Diamond realized early on, as they were the second to release a Voodoo2 board (second to only Creative Labs who cranked out their Voodoo2 cards as originally stated, before anyone else), that the battle for the king of the Voodoo2 hill would be a difficult one to win. The reason behind this is that there is simply very little room for improvement. Canopus modified 3Dfx's reference design to allow for a Voodoo2 card that was a full inch shorter than the competition's boards, however for those of you not concerned with saving that extra inch of space, the Pure3D II was simply another overpriced 3D card.
Featuring either 8MB or 12MB of on-board 100MHz Memory, every last meg able to be clocked between 90 and 100MHz using Diamond's supplied utility, and for the most part stability at overclocked memory speeds is not an issue. One difference you may notice between the Monster 3D II and most competing Voodoo2 cards is the unique markings on the board's RAM. The absence of the Silicon Magic logo may lead one to believe that the Monster 3D II's price tag should be at least somewhat lower than that of the competition, however, in reality, the price difference between the Diamond, Creative Labs, and even the Canopus Voodoo2 boards are negligible. It all boils down to who your purchase the card from, and availability of the boards on hand. An unofficial survey was conducted by AnandTech among stores local to the Raleigh, NC (USA) area about the prices and availability of Voodoo2 Graphics Accelerators. For the most part the Diamond boards were readily available and sometimes were priced between $10 and $20 below that of the competition, overall the difference wasn't too incredibly great, not large enough to tilt the balance of power in favor of Diamond at least.
Diamond packaged the Monster 3D II with a fairly thick and very difficult to manage, especially if your 2D video card and Monster 3D II happen to be installed adjacent to each other.
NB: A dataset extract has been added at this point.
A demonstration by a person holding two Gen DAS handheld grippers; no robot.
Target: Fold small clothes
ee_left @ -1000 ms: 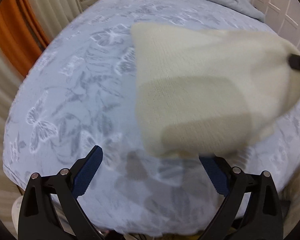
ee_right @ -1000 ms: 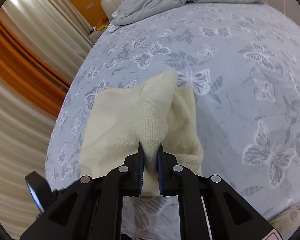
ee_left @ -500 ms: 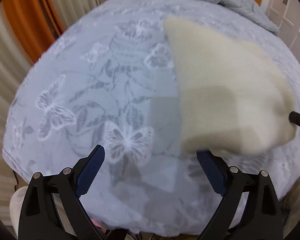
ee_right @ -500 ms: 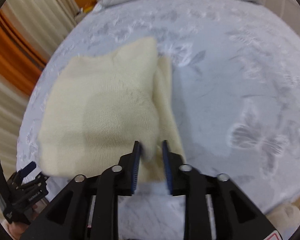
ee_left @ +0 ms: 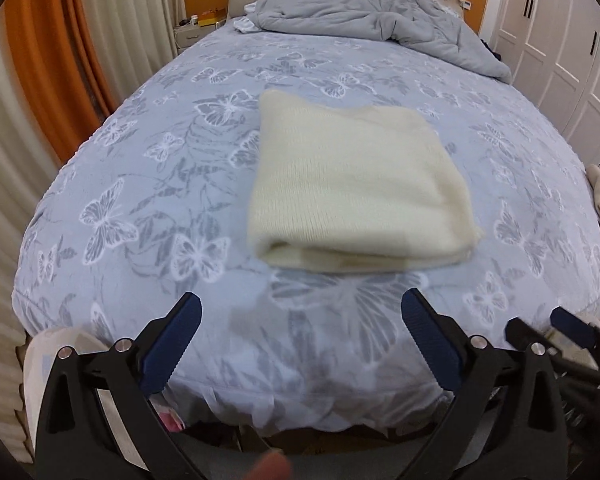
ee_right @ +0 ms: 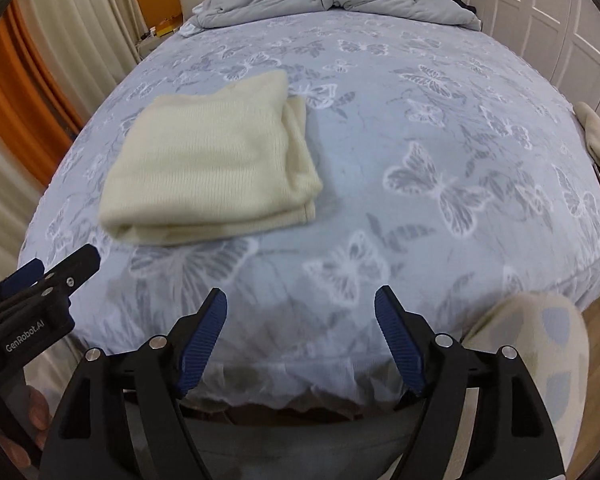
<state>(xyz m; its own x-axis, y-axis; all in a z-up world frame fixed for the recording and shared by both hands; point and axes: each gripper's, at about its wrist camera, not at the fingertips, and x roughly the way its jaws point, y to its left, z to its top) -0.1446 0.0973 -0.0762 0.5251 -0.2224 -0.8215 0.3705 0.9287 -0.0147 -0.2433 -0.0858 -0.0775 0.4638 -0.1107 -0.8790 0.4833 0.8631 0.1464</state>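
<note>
The cream sweater (ee_left: 356, 184) lies folded in layers on the bed (ee_left: 148, 184), near its foot edge. I hold the left claw (ee_left: 300, 344) and right claw (ee_right: 300, 332) clear of the cloth, each with its 2 fingers spread and gripping nothing. I judge this fold finished. To do it well, I check that the edges sit aligned, then press the stack flat rather than re-gripping a corner.

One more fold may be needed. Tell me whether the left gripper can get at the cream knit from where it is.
Probably yes. The left gripper is open and empty, the knit lies straight ahead on the bed, and nothing stands between them.
</note>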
You may want to separate your Monster 3D II from your 2D card by at least one slot to make connecting the cable easier. Diamond supplies you with a 1.5" female cable that closely resembles what can be mistaken for a tiny Floppy Drive cable. This cable is what can be used to connect two Monster 3D II's together for operation in the supported Scan Line Interleave (SLI) mode for achieving a true gamer's definition of performance. When taking advantage of Dual Voodoo2's running in SLI you not only open up your options to a world of gaming in 1024 x 768 resolutions with Z-Buffering but you also increase performance considerably at 800 x 600.
Nothing too special right? Let's take a look at the only category left to amaze the market with, let's turn to the soft side of things with the Monster 3D II's Software Installation...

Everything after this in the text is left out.